In »Moosland« erzählt Katrin Zipse von Elsa, einer der Frauen. Innerlich vom Krieg versehrt, mit einer zunächst unerklärlichen Furcht vor Hühnern, sprachlos inmitten einer anderen Sprache, überfordert von unvertrauten Aufgaben in einem rauen Umfeld, in einer Familie, die ihre eigenen Wunden mit sich trägt. Ein Buch, das lange in mir nachhallt.
(Wem im letzten Jahr mein Buchtipp »Flusslinien« von Katharina Hagena gefiel, könnte auch an diesem Buch viel Freude haben.)
Als Elsa im Sommer 1949 in Island ankommt, ist sie eine von vielen. Knapp dreihundert junge Frauen aus Deutschland sind dem Aufruf der isländischen Bauernpartei gefolgt, um dort ein Jahr auf Höfen zu arbeiten. Die Bauern hoffen auf Arbeitskräfte sowie Heiratskandidatinnen, nachdem viele Isländerinnen in die Städte abgewandert sind. Sprachkenntnisse können die Frauen nicht vorweisen, aber oft haben sie nichts zu verlieren.
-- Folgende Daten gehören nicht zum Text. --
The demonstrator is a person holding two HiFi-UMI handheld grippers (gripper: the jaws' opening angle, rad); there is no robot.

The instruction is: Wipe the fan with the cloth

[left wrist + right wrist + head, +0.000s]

Auch Elsa schweigt. Sie ist nicht hier, um zu bleiben, sie trauert um ihre Freundin Sola, und mit den Bauersleuten kann sie sich zunächst ohnehin nicht verständigen. Dennoch entsteht zwischen Grassodenhaus, leuchtenden Wiesen und endlosem Meer ein Zusammenleben, das sich Elsa irgendwann nicht mehr vom Leibe halten kann. Allein ihre Anwesenheit verändert die Dynamik auf dem Hof – besonders die der Bauernsöhne. Es gibt Erwartungen, ausgesprochene und unausgesprochene. Und dann ist da auch noch die verschwundene Tochter der Familie, über die niemand spricht und die für Elsa immer wichtiger wird …
Katrin Zipse erzählt einfühlsam und lebendig anhand eines fast vergessenen Stücks Geschichte, was es heißt, zu einer neuen Sprache zu finden.